Perry after her victory over Nicol David in September's Al Ahram Open
With Wright (now Sue Rose), Perry adopted a different approach.
“She got me thinking and using my skills to my advantage,” said the World No.7.
“It was an important year for me being with Sue.”
Perry was then impressed with the results of Owen’s current crop of young players out of the West Warwickshire Club in Solihull.
“It wasn’t an instant decision to work with Rob, but for my next step I thought he would be the guy,” she said.
Whatever the direction or decision on or off court, Perry’s mindset has been to accentuate the positives from all situations. At university she learned about “life, making friends and getting on with people even if you haven’t much in common. Otherwise, it could be a lonely place.”
She adds: “I respect where everyone has come from and the challenges they’ve faced. I admire Laura for what she has been through and how she’s got to the top. I’m interested in hearing all people’s stories really.”

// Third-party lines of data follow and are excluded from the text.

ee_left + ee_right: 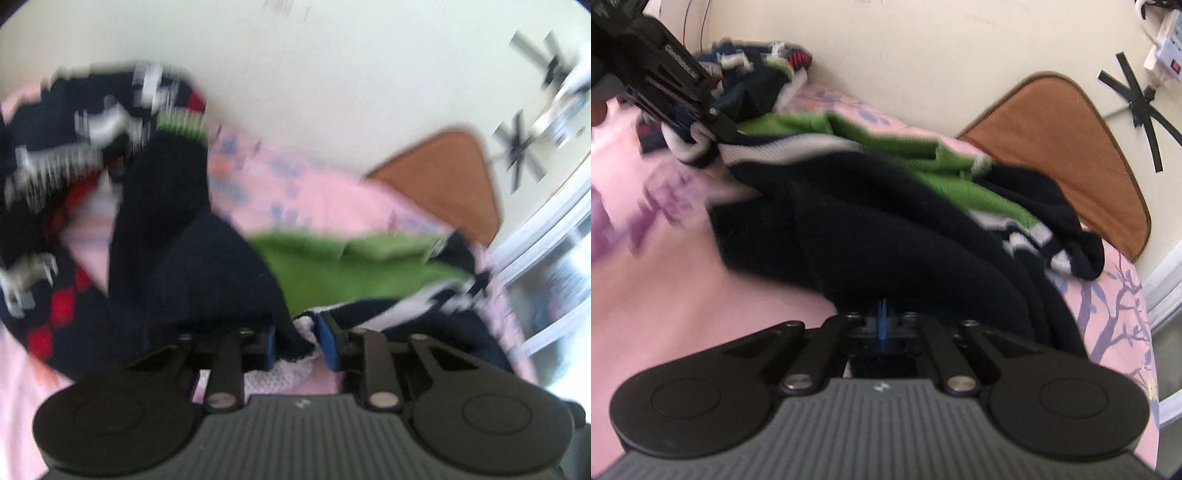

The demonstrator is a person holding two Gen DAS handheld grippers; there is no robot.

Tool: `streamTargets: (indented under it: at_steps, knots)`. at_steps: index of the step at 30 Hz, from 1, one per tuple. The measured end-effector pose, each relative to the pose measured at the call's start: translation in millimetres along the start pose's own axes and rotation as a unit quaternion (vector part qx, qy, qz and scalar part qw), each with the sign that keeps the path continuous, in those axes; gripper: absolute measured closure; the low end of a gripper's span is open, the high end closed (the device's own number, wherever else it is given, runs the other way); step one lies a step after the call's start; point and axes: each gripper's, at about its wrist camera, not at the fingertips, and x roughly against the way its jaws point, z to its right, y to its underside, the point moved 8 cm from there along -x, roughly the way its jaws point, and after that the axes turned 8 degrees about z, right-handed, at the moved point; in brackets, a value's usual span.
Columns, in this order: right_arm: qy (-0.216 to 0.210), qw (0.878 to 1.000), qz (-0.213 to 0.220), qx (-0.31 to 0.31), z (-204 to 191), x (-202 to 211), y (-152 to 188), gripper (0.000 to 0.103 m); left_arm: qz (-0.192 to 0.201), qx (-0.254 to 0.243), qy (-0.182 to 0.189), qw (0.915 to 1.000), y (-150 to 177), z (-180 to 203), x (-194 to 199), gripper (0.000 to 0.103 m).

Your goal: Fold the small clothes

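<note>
Faintly, white lettering on left gripper [701, 110], unreadable, gripping sweater [886, 229]

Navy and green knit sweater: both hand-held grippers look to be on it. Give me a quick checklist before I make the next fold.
1. Right hand-held gripper clamped on the navy and green knit sweater: ok, blue pads together, dark fabric at the tips.
2. Left hand-held gripper holding the hem: cannot tell, pads apart with a fold between them.
3. Sweater flat on the pink floral bedsheet: not ok, bunched.
4. Sleeves laid out: not ok, tangled.
5. Brown cushion clear of the sweater: cannot tell.
6. Image sharpness: not ok, motion blur.
</note>
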Motion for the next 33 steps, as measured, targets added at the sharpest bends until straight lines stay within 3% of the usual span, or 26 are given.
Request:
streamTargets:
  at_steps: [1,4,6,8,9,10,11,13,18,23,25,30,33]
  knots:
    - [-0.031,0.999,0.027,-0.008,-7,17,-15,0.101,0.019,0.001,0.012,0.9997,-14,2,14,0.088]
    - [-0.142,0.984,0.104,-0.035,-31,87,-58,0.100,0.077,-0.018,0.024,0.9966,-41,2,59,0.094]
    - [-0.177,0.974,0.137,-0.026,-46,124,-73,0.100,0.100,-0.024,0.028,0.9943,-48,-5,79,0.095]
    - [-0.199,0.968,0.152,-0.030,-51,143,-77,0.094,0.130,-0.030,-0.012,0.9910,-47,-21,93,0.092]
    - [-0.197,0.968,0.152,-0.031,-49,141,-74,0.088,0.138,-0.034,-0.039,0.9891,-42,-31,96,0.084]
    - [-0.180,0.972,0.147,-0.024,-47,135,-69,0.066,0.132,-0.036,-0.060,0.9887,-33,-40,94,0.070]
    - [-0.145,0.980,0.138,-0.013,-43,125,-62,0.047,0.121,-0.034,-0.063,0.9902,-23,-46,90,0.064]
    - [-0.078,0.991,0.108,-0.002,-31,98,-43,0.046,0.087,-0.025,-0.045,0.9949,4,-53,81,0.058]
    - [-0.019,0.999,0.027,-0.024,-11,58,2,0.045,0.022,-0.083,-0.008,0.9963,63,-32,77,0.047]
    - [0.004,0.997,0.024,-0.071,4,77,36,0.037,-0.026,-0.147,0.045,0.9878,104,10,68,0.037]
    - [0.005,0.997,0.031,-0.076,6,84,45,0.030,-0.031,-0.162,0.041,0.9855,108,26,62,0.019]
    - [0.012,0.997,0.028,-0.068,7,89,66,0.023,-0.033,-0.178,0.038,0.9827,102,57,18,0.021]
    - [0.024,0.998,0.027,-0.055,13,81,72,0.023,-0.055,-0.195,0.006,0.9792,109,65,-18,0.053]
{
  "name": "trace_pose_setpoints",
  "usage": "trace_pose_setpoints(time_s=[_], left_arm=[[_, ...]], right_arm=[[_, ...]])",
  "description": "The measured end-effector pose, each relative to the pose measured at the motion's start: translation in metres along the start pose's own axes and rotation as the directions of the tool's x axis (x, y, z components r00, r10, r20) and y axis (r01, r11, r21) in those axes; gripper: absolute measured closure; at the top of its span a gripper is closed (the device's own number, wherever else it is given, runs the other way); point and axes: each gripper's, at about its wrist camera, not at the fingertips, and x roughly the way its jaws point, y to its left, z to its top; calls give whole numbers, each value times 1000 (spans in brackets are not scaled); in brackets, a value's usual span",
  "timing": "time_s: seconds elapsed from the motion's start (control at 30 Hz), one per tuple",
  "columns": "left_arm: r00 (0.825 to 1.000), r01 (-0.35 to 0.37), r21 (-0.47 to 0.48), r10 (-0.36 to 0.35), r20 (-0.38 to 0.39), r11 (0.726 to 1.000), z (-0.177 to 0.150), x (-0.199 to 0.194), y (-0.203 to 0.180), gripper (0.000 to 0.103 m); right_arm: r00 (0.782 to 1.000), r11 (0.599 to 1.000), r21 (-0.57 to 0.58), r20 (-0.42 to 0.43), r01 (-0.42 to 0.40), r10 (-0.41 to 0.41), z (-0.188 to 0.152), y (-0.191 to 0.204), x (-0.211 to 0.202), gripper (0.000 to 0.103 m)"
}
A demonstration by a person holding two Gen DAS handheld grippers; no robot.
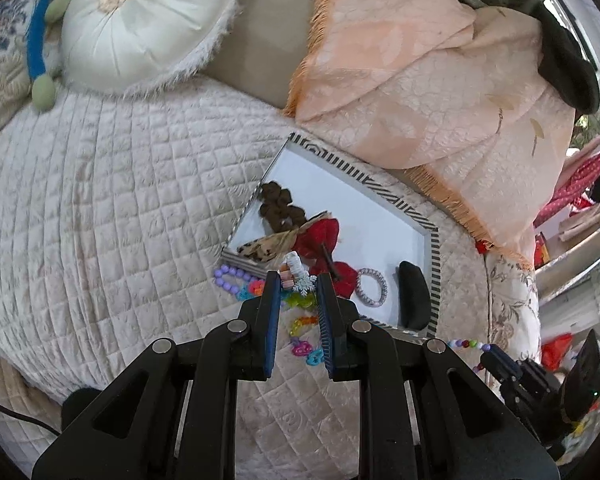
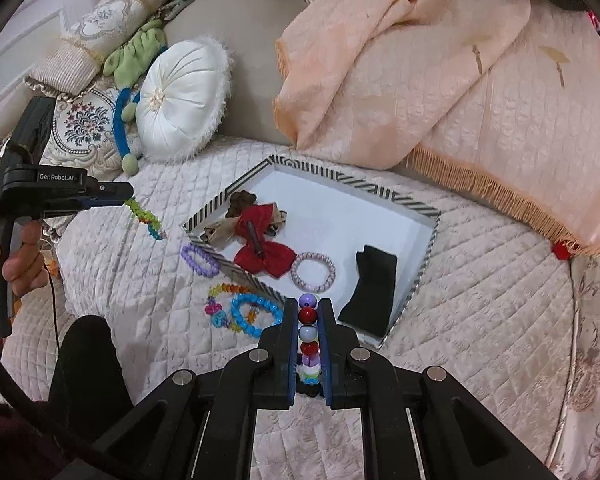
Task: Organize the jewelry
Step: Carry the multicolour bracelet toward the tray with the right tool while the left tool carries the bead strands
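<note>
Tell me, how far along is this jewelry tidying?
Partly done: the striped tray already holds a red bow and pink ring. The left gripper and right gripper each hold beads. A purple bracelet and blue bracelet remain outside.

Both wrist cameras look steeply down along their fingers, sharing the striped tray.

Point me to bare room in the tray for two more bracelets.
The tray is bare across its white floor along the far striped rim, and in the strip between the pink coil band and the black cloth. Its left corner is crowded: red bow over brown and leopard pieces. Outside, the quilt right of the tray is bare; beads clutter the near-left edge.
</note>
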Motion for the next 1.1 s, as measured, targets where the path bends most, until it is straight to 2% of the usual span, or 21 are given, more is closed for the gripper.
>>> trace_pose_setpoints(time_s=[0.37, 1.1], left_arm=[[998, -56, 65, 54, 29, 996, 19, 12, -22, 86], [989, -145, 154, 142, 30, 977, 54, 64, -59, 86]], right_arm=[[999, 1000, -4, 10, 31, -31, 26, -14, 3, 94], [997, 997, 8, -25, 71, -71, 73, -49, 50, 94]])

While still a student, Perry had a knee operation, an episode which held her back from giving everything to squash. She focused on her engineering and business degree, and thanks to subsequent strength and conditioning coaches, she was able to rehabilitate back to elite level.

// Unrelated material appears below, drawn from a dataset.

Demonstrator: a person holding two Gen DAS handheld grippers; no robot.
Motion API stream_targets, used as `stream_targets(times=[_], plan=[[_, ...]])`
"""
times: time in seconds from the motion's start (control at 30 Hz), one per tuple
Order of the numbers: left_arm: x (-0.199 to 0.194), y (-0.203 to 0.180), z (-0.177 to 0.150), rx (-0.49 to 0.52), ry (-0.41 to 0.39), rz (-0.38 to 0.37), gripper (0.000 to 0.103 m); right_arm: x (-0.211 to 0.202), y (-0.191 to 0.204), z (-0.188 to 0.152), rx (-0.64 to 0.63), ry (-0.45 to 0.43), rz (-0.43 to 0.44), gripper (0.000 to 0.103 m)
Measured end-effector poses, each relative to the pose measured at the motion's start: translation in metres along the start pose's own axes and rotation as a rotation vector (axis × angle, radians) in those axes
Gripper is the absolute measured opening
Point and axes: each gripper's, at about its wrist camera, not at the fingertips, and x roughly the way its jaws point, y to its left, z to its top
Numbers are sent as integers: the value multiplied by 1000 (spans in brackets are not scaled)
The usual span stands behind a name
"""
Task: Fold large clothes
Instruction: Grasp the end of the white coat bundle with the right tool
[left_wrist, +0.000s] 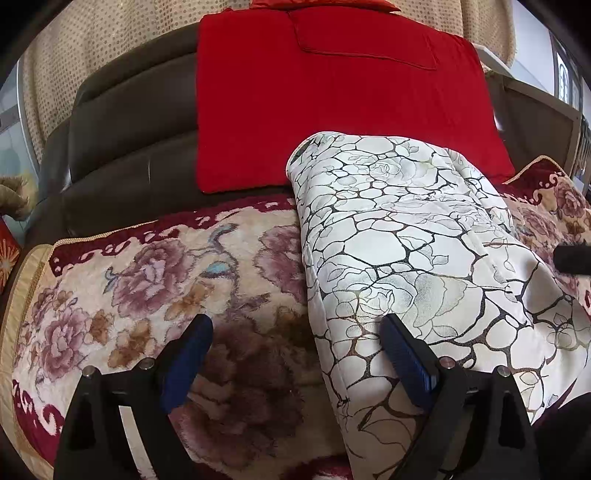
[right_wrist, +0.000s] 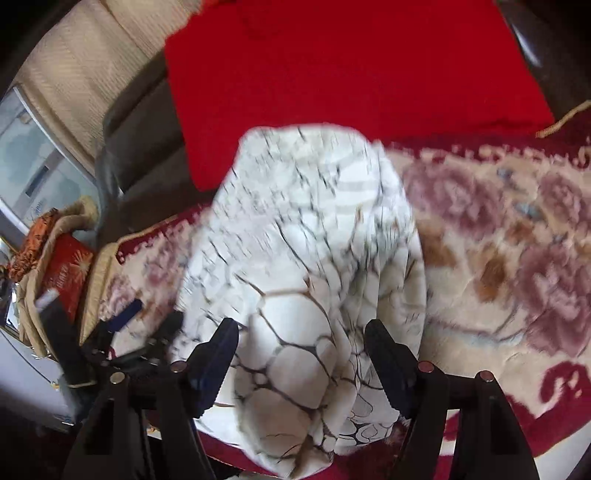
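A white garment with a black and gold cracked-stone print (left_wrist: 413, 236) lies folded into a long bundle on a floral sofa cover (left_wrist: 147, 280). My left gripper (left_wrist: 295, 343) is open at the bundle's near left edge; its right finger (left_wrist: 406, 354) rests over the cloth, its left finger (left_wrist: 188, 350) over the cover. In the right wrist view the same garment (right_wrist: 306, 258) is blurred. My right gripper (right_wrist: 301, 354) is open, its two fingers astride the bundle's near end. The left gripper (right_wrist: 125, 321) shows at the left there.
A red cloth (left_wrist: 332, 103) hangs over the dark brown sofa back (left_wrist: 133, 122). Beige dotted curtains (left_wrist: 92, 51) hang behind. A red box and orange fabric (right_wrist: 62, 266) sit off the sofa's left end. The floral cover stretches to the right (right_wrist: 517, 240).
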Motion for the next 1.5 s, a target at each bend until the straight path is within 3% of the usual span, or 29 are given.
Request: stream_targets(times=[0.13,0.17,0.37,0.57,0.7,0.93,1.5], plan=[[1,0,1,-3,4,-4,92,-12,8,1,-49,-35,-34,40],[2,1,1,-5,5,-5,92,-11,7,-1,-46,-28,-29,39],[4,-1,1,0,6,-4,92,45,-7,-19,-21,77,-45,39],[3,1,1,-12,5,-7,92,28,-14,-8,28,93,4,48],[3,0,2,-4,3,-4,92,8,-22,1,65,31,55,58],[3,0,3,1,4,-8,92,-10,-41,19,100,-32,44,60],[4,1,3,21,18,-14,92,9,-69,25,181,-13,120,62]])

She has suffered a back injury and torn vertebrae in the last five years, but since 2012 (when she won three titles to thrust herself into the world’s top 30) she has been marked out by some leading players as a future top-five player.

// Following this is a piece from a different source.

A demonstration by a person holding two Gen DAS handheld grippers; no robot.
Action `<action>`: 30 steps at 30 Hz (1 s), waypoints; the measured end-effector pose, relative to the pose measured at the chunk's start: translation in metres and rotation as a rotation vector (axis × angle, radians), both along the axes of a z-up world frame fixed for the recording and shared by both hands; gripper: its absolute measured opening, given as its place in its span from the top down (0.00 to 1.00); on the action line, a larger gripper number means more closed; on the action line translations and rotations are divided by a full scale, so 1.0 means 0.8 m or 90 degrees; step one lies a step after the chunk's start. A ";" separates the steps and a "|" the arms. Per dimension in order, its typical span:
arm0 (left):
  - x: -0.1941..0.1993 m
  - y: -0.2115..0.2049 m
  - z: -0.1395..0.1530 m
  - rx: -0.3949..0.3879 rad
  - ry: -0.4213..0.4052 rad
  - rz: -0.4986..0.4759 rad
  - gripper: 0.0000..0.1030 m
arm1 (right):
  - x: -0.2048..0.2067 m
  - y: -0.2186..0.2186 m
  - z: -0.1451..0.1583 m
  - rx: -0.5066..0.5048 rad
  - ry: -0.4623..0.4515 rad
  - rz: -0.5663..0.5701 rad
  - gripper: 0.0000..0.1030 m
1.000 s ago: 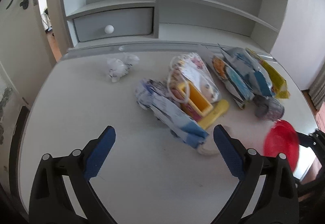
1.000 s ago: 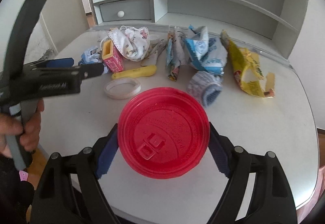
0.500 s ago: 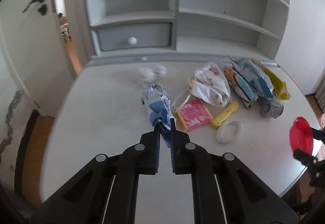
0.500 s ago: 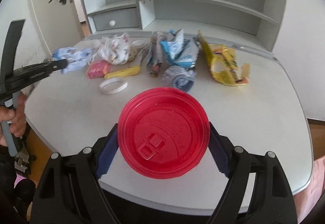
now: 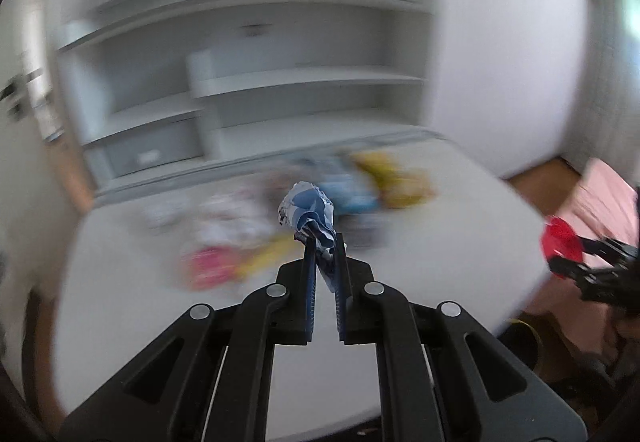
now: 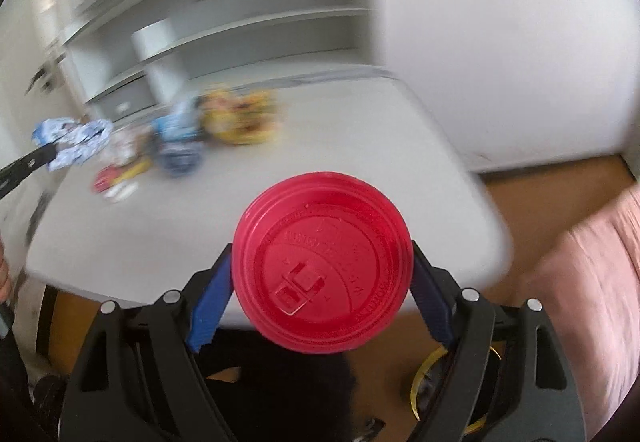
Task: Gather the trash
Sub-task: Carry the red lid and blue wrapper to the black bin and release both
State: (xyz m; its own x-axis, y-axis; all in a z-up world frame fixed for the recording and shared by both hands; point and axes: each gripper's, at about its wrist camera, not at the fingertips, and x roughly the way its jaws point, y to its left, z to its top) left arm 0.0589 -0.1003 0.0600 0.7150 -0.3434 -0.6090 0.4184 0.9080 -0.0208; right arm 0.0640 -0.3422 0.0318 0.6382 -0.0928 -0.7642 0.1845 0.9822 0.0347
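Note:
My left gripper (image 5: 323, 242) is shut on a crumpled blue-and-white wrapper (image 5: 307, 210), which hangs in the air above the white table (image 5: 168, 306). The same wrapper (image 6: 74, 139) shows at the left of the right wrist view. My right gripper (image 6: 322, 266) is shut on a round red cup lid (image 6: 323, 278), its blue pads (image 6: 210, 306) pressing the rim on both sides, just off the table's near corner. The red lid (image 5: 560, 242) appears at the far right in the left wrist view. Blurred trash remains on the table: a yellow bag (image 6: 240, 117), blue wrappers (image 6: 176, 137), a pink packet (image 5: 208, 266).
White shelving with a drawer (image 5: 152, 153) stands behind the table. A wood floor (image 6: 552, 193) and pink bedding (image 6: 592, 282) lie to the right. A yellow-rimmed object (image 6: 432, 374) sits on the floor below the right gripper. Both views are motion-blurred.
My left gripper shut on the blue-and-white wrapper and lifted it off the table, swinging right. My right gripper carried the red lid back and right, past the table's edge.

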 end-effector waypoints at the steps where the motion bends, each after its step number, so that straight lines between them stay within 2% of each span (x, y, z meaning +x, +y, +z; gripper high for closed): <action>1: -0.008 -0.029 -0.002 -0.003 0.001 -0.037 0.93 | -0.018 -0.029 -0.002 -0.001 -0.001 -0.038 0.23; 6: -0.052 -0.178 -0.020 -0.022 0.011 -0.225 0.93 | -0.102 -0.140 -0.023 0.021 0.009 -0.197 0.23; 8: -0.068 -0.231 -0.037 -0.033 0.035 -0.291 0.93 | -0.136 -0.179 -0.038 0.029 0.021 -0.252 0.23; 10: -0.089 -0.293 -0.064 -0.034 0.069 -0.369 0.93 | -0.169 -0.218 -0.059 0.038 0.041 -0.307 0.23; 14: -0.118 -0.384 -0.126 -0.021 0.136 -0.467 0.99 | -0.216 -0.279 -0.101 0.073 0.079 -0.391 0.23; 15: -0.124 -0.411 -0.152 -0.002 0.168 -0.475 1.00 | -0.224 -0.293 -0.113 0.086 0.090 -0.409 0.23; 17: -0.131 -0.436 -0.177 0.011 0.201 -0.487 1.00 | -0.241 -0.316 -0.128 0.122 0.096 -0.434 0.23; 20: -0.149 -0.480 -0.218 0.040 0.217 -0.518 1.00 | -0.252 -0.334 -0.148 0.137 0.118 -0.449 0.23; 24: -0.146 -0.527 -0.289 0.082 0.288 -0.525 1.00 | -0.250 -0.339 -0.169 0.148 0.140 -0.451 0.23; 26: -0.152 -0.534 -0.306 0.099 0.289 -0.523 1.00 | -0.248 -0.341 -0.173 0.155 0.150 -0.448 0.23; 30: -0.143 -0.534 -0.315 0.103 0.302 -0.527 1.00 | -0.241 -0.343 -0.182 0.159 0.164 -0.443 0.23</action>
State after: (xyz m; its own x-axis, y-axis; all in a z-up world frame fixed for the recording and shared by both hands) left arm -0.0555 -0.5273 -0.1919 -0.0475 -0.5139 -0.8565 0.9072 0.3367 -0.2524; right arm -0.1289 -0.6163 -0.1137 0.2957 -0.2122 -0.9314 0.7868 0.6071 0.1115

Her 2015 national title win underlined that, as did her quarter-final victory over Nicol David at last September’s Al-Ahram International.
By forcing her opponents to twist and turn, and to keep guessing, the essence of her game still remains.
She says: “My strengths are my ability to change the direction of my shots and use my wrist while still keeping a solid game overall.
“It’s not just about having a plan A, but B, C and D too, so if that’s not going to plan, then I can be very difficult to beat. This has been the difference over the last 18 months.”
Perry’s belief that she could mix it with the world’s top 10 on a consistent basis first came to light in the French League finals last summer against Camille Serme, who heads to Dubai as the leading women’s qualifier.
“I knew she had beaten me nine times since juniors,” recalls Perry.
“In my head I said that no one is beating me 10 times. I won and it was almost like I had decided to win that match. I went on with a slightly different level of confidence and it was a little revelation for me. It wasn’t the best match I’d played, but it was one for the bank.”
She is now standing among the world’s best and racking up the caps for England in the process.
“I’m not close to retiring,” she quipped.
“We’re looking good for the future, with three of our team well under 30.”
As for playing on the glass court at Dubai Opera in June, few could have predicted Perry reaching the World Series Finals a few years ago, all bar Perry herself.
She admits: “Even Rob was very honest with me. One of the things he started off by saying when he started coaching was that he didn’t have me down as one of the players to watch a few years ago.”
That’s not the case anymore.
“No stage overawes me now,” she says. Not even Dubai.